▶ WHAT TO WORK ON: Copy the data below in full, exactly as it appears.

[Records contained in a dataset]
[Start of Attachment]

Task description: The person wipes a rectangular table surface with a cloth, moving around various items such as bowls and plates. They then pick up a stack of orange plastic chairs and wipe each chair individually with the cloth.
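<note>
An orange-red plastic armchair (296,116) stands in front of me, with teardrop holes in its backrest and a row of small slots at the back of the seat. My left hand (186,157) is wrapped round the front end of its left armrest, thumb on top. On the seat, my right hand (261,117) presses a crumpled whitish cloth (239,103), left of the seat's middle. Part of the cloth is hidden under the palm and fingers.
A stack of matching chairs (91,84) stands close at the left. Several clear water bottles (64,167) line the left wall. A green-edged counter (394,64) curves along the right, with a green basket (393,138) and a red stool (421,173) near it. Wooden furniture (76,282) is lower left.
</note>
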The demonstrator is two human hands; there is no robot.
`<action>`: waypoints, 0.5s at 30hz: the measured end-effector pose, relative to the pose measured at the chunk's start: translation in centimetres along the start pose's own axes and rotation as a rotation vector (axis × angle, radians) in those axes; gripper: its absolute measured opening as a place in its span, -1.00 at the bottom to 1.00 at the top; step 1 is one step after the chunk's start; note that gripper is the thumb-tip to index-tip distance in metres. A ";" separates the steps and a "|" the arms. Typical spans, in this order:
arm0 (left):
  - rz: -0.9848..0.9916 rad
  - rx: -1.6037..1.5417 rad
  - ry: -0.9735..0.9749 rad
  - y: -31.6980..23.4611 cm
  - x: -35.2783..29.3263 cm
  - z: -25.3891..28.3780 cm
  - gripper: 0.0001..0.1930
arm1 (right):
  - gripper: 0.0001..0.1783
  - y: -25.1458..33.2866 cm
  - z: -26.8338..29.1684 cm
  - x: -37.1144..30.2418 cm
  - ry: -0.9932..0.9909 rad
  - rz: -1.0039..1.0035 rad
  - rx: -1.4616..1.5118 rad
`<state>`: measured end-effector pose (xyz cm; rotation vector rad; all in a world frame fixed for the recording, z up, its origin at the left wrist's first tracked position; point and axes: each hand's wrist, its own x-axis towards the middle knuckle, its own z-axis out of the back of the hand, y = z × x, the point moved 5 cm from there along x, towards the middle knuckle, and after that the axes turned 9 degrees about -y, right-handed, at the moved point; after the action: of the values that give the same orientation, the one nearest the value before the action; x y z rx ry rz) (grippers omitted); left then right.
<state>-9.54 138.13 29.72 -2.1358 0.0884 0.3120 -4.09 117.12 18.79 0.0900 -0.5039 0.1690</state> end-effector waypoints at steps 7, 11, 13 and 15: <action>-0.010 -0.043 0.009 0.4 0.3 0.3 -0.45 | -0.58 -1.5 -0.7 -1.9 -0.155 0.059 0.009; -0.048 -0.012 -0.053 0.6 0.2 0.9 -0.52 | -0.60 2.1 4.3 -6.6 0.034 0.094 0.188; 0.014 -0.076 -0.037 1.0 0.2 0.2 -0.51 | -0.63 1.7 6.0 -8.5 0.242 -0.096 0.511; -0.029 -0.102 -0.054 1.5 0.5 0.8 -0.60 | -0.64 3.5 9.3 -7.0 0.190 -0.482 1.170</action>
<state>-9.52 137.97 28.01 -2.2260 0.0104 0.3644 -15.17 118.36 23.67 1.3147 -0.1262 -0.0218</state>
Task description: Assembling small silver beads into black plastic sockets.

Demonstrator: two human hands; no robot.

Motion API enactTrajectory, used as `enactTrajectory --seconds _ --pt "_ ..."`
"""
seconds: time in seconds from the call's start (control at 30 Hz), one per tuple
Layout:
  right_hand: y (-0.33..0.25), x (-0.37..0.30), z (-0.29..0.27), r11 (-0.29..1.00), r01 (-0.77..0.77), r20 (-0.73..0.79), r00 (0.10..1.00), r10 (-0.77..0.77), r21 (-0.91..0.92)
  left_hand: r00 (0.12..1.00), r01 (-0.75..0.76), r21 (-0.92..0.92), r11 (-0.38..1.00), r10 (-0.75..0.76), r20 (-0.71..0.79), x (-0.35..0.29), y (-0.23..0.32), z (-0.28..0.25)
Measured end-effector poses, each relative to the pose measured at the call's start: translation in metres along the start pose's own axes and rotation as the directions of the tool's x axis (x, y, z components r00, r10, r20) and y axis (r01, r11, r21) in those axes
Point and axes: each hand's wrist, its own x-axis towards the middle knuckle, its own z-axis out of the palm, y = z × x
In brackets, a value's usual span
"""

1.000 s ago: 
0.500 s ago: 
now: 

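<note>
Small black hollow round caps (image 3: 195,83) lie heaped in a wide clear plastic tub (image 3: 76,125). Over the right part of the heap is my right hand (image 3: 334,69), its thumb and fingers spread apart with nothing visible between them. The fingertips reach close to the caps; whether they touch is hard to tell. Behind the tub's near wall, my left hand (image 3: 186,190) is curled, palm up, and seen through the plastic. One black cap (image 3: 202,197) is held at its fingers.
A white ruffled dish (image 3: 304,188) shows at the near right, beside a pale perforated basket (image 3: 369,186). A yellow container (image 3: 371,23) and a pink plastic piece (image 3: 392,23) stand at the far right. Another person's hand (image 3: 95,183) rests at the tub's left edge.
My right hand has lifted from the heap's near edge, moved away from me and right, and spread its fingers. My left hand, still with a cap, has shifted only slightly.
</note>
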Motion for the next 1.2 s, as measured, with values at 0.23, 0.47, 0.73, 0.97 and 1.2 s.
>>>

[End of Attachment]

▶ RESULT FOR THIS TASK:
Task description: The person wipes a rectangular table surface with a cloth, moving around various items such as bowls and plates. They then pick up a stack of orange plastic chairs and wipe each chair individually with the cloth.
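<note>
An orange-red plastic armchair (296,116) stands in front of me, with teardrop holes in its backrest and a row of small slots at the back of the seat. My left hand (186,157) is wrapped round the front end of its left armrest, thumb on top. On the seat, my right hand (261,117) presses a crumpled whitish cloth (239,103), left of the seat's middle. Part of the cloth is hidden under the palm and fingers.
A stack of matching chairs (91,84) stands close at the left. Several clear water bottles (64,167) line the left wall. A green-edged counter (394,64) curves along the right, with a green basket (393,138) and a red stool (421,173) near it. Wooden furniture (76,282) is lower left.
</note>
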The demonstrator is two human hands; there is no robot.
`<action>`: waypoints, 0.5s at 30hz: the measured end-effector pose, relative to the pose measured at the chunk's start: translation in centimetres along the start pose's own axes and rotation as a rotation vector (axis × angle, radians) in those axes; gripper: its absolute measured opening as a place in its span, -1.00 at the bottom to 1.00 at the top; step 1 is one step after the chunk's start; note that gripper is the thumb-tip to index-tip distance in metres. A ";" separates the steps and a "|" the arms. Typical spans, in this order:
arm0 (left):
  - rz: -0.9848..0.9916 rad
  - rx: -1.6037..1.5417 rad
  - ry: -0.9735..0.9749 rad
  - y: -31.6980..23.4611 cm
  - x: -35.2783..29.3263 cm
  - z: -25.3891..28.3780 cm
  - gripper: 0.0001..0.1930
arm1 (right):
  - gripper: 0.0001..0.1783
  - y: -25.1458..33.2866 cm
  - z: -26.8338..29.1684 cm
  - x: -37.1144..30.2418 cm
  - ry: -0.9932..0.9909 rad
  - rz: -1.0039..1.0035 rad
  - rx: -1.4616..1.5118 rad
`<state>`: measured end-effector pose (xyz cm; rotation vector rad; all in a world frame fixed for the recording, z up, its origin at the left wrist's first tracked position; point and axes: each hand's wrist, its own x-axis towards the middle knuckle, its own z-axis out of the back of the hand, y = z × x, the point moved 5 cm from there along x, towards the middle knuckle, and after that the axes turned 9 degrees about -y, right-handed, at the moved point; after the action: of the values that give the same orientation, the one nearest the value before the action; x y z rx ry rz) (grippers omitted); left then right.
<state>-9.54 138.13 29.72 -2.1358 0.0884 0.3120 -4.09 117.12 18.79 0.0900 -0.5039 0.1690</state> end-effector waypoints at steps 7, 11, 13 and 15: <action>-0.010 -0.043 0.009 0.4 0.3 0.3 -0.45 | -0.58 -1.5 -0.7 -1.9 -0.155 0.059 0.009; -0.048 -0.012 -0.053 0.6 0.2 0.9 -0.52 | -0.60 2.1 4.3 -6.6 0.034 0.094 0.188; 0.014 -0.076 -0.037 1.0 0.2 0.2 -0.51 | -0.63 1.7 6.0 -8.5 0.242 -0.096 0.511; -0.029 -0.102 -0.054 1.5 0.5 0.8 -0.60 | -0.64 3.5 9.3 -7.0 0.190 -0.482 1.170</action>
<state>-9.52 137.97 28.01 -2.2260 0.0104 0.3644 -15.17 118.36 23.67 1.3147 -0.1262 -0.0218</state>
Task description: Assembling small silver beads into black plastic sockets.

Demonstrator: two human hands; no robot.

Motion API enactTrajectory, used as `enactTrajectory --seconds _ --pt "_ ..."`
"""
seconds: time in seconds from the call's start (control at 30 Hz), one per tuple
Layout:
  right_hand: y (-0.33..0.25), x (-0.37..0.30), z (-0.29..0.27), r11 (-0.29..1.00), r01 (-0.77..0.77), r20 (-0.73..0.79), r00 (0.10..1.00), r10 (-0.77..0.77), r21 (-0.91..0.92)
  left_hand: r00 (0.12..1.00), r01 (-0.75..0.76), r21 (-0.92..0.92), r11 (-0.38..1.00), r10 (-0.75..0.76), r20 (-0.71..0.79), x (-0.35..0.29), y (-0.23..0.32), z (-0.28..0.25)
Measured end-effector poses, each relative to the pose measured at the call's start: translation in metres along the start pose's own axes and rotation as the directions of the tool's x axis (x, y, z components r00, r10, r20) and y axis (r01, r11, r21) in those axes
Point and axes: each hand's wrist, its own x-axis towards the middle knuckle, its own z-axis out of the palm, y = z × x
In brackets, a value's usual span
"""

1.000 s ago: 
0.500 s ago: 
now: 

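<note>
Small black hollow round caps (image 3: 195,83) lie heaped in a wide clear plastic tub (image 3: 76,125). Over the right part of the heap is my right hand (image 3: 334,69), its thumb and fingers spread apart with nothing visible between them. The fingertips reach close to the caps; whether they touch is hard to tell. Behind the tub's near wall, my left hand (image 3: 186,190) is curled, palm up, and seen through the plastic. One black cap (image 3: 202,197) is held at its fingers.
A white ruffled dish (image 3: 304,188) shows at the near right, beside a pale perforated basket (image 3: 369,186). A yellow container (image 3: 371,23) and a pink plastic piece (image 3: 392,23) stand at the far right. Another person's hand (image 3: 95,183) rests at the tub's left edge.
My right hand has lifted from the heap's near edge, moved away from me and right, and spread its fingers. My left hand, still with a cap, has shifted only slightly.
</note>
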Motion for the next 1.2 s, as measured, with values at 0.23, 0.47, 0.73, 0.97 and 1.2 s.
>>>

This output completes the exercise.